I assumed that this 1 TB mem was distributed over the nodes not on a single node, right?

alexey.tal wrote: ↑Wed Dec 11, 2024 3:26 pm
The errors in the OUTCAR show that the calculation breaks inside the eigensolver (PCHEEVX) or more specifically in the reduction step (PCHENTRD).
It seems that you should have sufficient amount of memory on your nodes to run this calculation.
However, in the error message we can see that we need to allocate a scratch array of size 1826745088 (complex). I suspect that it causes an integer(4) overflow if we allocate it as a real array with double the size, which is often done internally in the scalapck routines.

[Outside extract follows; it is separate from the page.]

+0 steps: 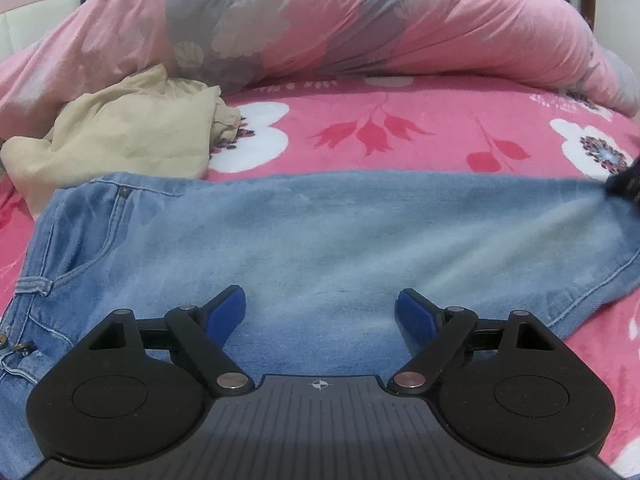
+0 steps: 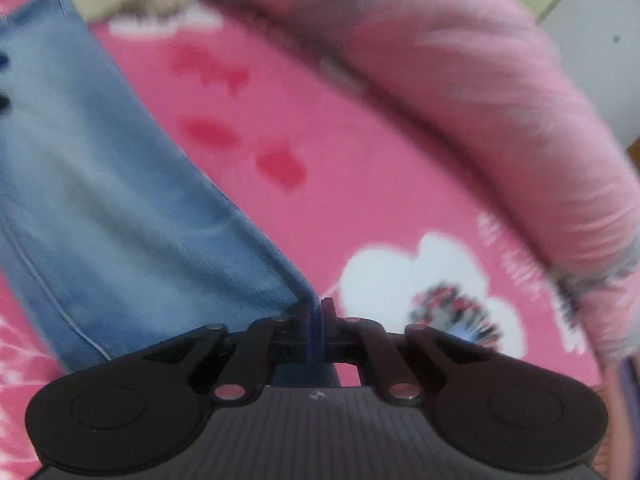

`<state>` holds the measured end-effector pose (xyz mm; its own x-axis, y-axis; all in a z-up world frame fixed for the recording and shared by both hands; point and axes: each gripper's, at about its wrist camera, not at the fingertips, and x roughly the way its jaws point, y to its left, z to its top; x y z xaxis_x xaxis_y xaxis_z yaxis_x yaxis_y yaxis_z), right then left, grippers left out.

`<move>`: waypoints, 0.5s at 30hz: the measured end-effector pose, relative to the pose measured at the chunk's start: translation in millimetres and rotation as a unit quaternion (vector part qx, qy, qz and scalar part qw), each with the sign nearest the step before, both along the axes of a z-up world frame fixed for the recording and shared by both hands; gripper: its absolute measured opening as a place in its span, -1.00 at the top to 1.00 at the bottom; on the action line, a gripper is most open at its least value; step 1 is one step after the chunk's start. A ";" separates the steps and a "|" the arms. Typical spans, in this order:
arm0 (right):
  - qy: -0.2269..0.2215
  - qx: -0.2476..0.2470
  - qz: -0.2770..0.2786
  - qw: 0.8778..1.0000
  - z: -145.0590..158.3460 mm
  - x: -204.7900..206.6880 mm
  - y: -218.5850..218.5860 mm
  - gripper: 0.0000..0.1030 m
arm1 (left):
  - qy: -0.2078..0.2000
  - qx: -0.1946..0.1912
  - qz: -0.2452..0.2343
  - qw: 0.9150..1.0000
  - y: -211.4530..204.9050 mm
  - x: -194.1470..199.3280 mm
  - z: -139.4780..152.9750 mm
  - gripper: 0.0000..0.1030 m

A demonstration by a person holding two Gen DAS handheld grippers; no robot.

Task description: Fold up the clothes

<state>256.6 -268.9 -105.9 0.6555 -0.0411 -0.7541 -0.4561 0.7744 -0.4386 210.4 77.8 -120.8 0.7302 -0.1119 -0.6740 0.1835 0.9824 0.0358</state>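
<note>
On pink bedspread (image 1: 400, 96), jeans (image 1: 300, 224): right gripper (image 2: 318, 312) seemingly pinching hem, left gripper (image 1: 320, 312) spread.

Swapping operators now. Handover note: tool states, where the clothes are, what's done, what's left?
Left tool: open, holding nothing, over the middle of the jeans.
Right tool: shut on the jeans at the leg-hem end; that view is blurred.
Jeans lie flat lengthwise across the pink floral bedsheet, waistband to the left, hem to the right. No crosswise fold shows.
Beige garment lies crumpled beyond the waistband, against the pink duvet.
Left: probably carry the hem toward the waistband, then fold the beige garment.
</note>
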 end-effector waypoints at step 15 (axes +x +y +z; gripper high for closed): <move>-0.013 0.364 -0.361 0.859 80.5 -122.4 -242.1 -0.30 | -0.020 0.001 0.004 1.000 -6.9 -18.8 14.4 -0.65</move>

Indeed, I'm confused with this based on my calculations. I tried 9x9x9 k mesh with matrix rank of 314928, the run of which was successful. However, I also tried 10*10*8 k grid with a smaller matrix rank of 307200 (I reduced NBANDSO from 18 to 16), the same issue as that of 10*10*10 occurred. So, larger rank (314928) had no problem, smaller rank (307200) did.

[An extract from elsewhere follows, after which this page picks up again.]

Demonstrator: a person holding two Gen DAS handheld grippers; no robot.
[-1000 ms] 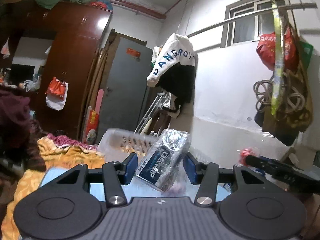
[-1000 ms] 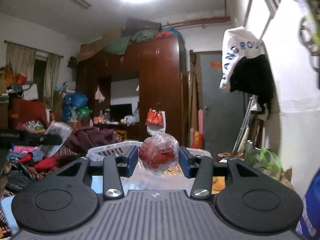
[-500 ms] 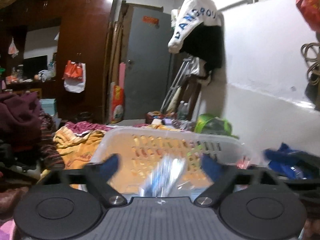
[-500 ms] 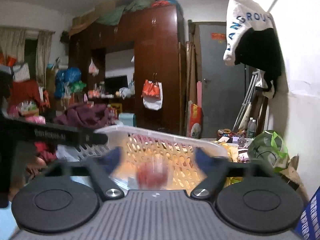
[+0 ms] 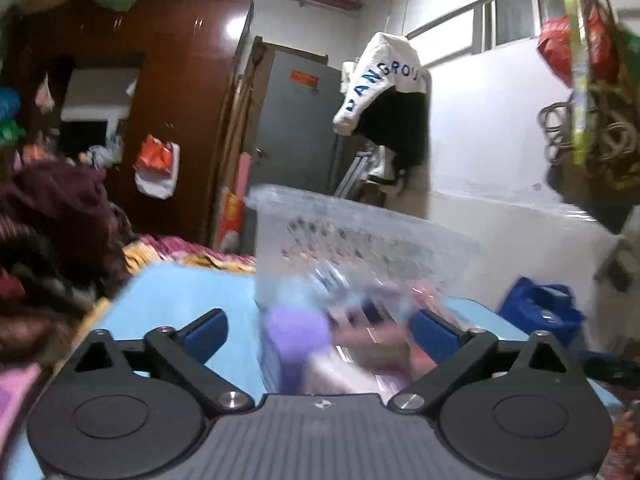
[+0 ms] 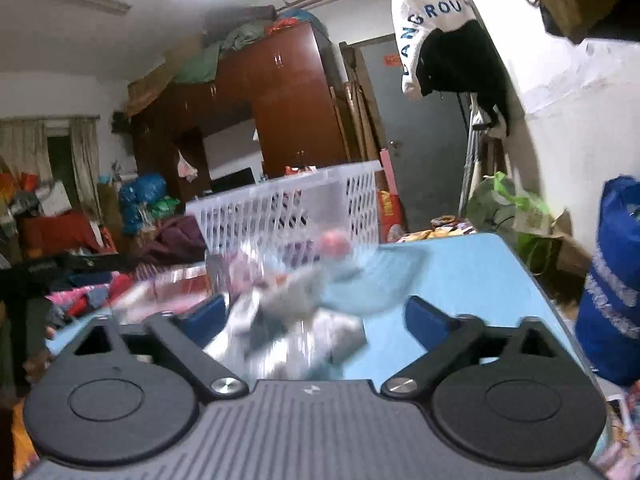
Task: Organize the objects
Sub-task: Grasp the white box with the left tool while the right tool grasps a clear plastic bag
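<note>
A white slotted plastic basket (image 5: 360, 236) stands on the light blue table (image 5: 176, 300), also in the right wrist view (image 6: 280, 208). My left gripper (image 5: 320, 332) is open and empty, just in front of the basket; blurred packets (image 5: 344, 320), one purple, lie between its fingers. My right gripper (image 6: 316, 316) is open and empty over the table (image 6: 460, 264). Blurred grey and pink packets (image 6: 304, 304) lie between its fingers, in front of the basket.
A blue bag (image 6: 616, 280) stands at the table's right edge. Piled clothes (image 5: 52, 216) lie left of the table. A dark wardrobe (image 6: 280, 112), a grey door (image 5: 296, 128) and hung clothing (image 5: 384, 92) stand behind.
Both grippers have opened and let go: the left dropped the silver-blue packet, the right the red wrapped ball. Both have drawn back from the basket towards the table.
</note>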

alexey.tal wrote: ↑Wed Dec 11, 2024 3:26 pm
Here are some things you could try:
- increase the number of MPI ranks by factor 2 (or more), so that each rank allocates a smaller scratch array to prevent the overflow
- use OMEGAMAX to exclude transitions beyond the given range and thus reduce the rank of the BSE Hamiltonian
- use the time-evolution BSE algorhtim (IBSE=1) which doesn't use the eigensolver

Thanks for your suggestions. I tried double the MPI ranks but the problem persists. I believe that if it is the memory issue, doubling the MPI rank should solve the problem, given the ranks of 10*10*10 and 9*9*9 meet (432000/314928)^2 < 2. Am I missing something?
At this time, I need all the BSE eigenvectors for further processing. So, I prefer to diagonalize the whole matrix other than using OMEGAMAX or time-evolution algorithm.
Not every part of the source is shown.